Dr. Mark Montano is the Medical Director of CareNow Urgent Care Clinics. He says wearing masks and social distancing is also keeping the flu from spreading.

Dr. Mark Montano (credit: CBS)

“Usually those are spread by us touching our face, rubbing our nose or our eyes and then touching objects around us or shaking hands so all of the things we’re doing to keep safe for COVID-19, definitely keep us safe from influenza.”

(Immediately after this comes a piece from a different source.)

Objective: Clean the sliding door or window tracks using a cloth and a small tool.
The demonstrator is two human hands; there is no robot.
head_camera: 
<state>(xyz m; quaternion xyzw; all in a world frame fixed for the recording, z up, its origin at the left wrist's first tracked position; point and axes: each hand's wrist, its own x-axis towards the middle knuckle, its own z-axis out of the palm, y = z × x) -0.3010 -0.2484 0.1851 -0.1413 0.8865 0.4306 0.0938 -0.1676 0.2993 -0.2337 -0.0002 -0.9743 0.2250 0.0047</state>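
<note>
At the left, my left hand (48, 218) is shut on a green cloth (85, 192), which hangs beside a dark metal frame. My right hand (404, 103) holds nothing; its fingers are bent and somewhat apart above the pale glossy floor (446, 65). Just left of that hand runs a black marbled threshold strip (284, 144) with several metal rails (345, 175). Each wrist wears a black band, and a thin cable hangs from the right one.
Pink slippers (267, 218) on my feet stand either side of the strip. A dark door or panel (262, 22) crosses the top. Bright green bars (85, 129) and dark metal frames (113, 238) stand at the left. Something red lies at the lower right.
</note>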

This fall, doctors were concerned of a “twindemic”—an outbreak of flu and coronavirus at the same time. That’s why even Gov. Jared Polis stressed the importance of getting a flu vaccine. Dr. Montano says while September and October are the ideal time to get the shot, it’s not too late.

(credit: CBS)

“The flu shot is typically effective for eight to nine months, which is why we don’t recommend getting the flu shot too early in the summer,” says Dr. Montano. “We usually recommend getting the flu shot through January, but it’s helpful really anytime influenza is active. So if it is active later in the year, even if it’s February or March, we might recommend getting a flu shot.”

Seniors will get a different flu shot than the one given to the general public. The vaccine for older adults contains four times more antigens.

“By giving them more of that antigen, we can stimulate their immune system to make a better immune response down the road,” says Dr. Montano.

So how effective is the flu shot? Dr. Montano says it varies from year to year.

“What we do is in the year preceding we look forward and we say, what strains do we think will be going through the United States? And so there is a little bit of educated guessing, so to speak, as to what might be coming down the next few flu year, so we don’t always hit the nail on the head,” says Dr. Montano, adding, “It’s always better to have some protection, so I always recommend getting the flu shot, even though it’s not always a perfect match for the strains which are going around.”

Remember, the flu and the coronavirus have very similar symptoms. Dr. Montano says if you are feeling ill, you should ask your doctor for both a flu and a coronavirus test as soon as possible.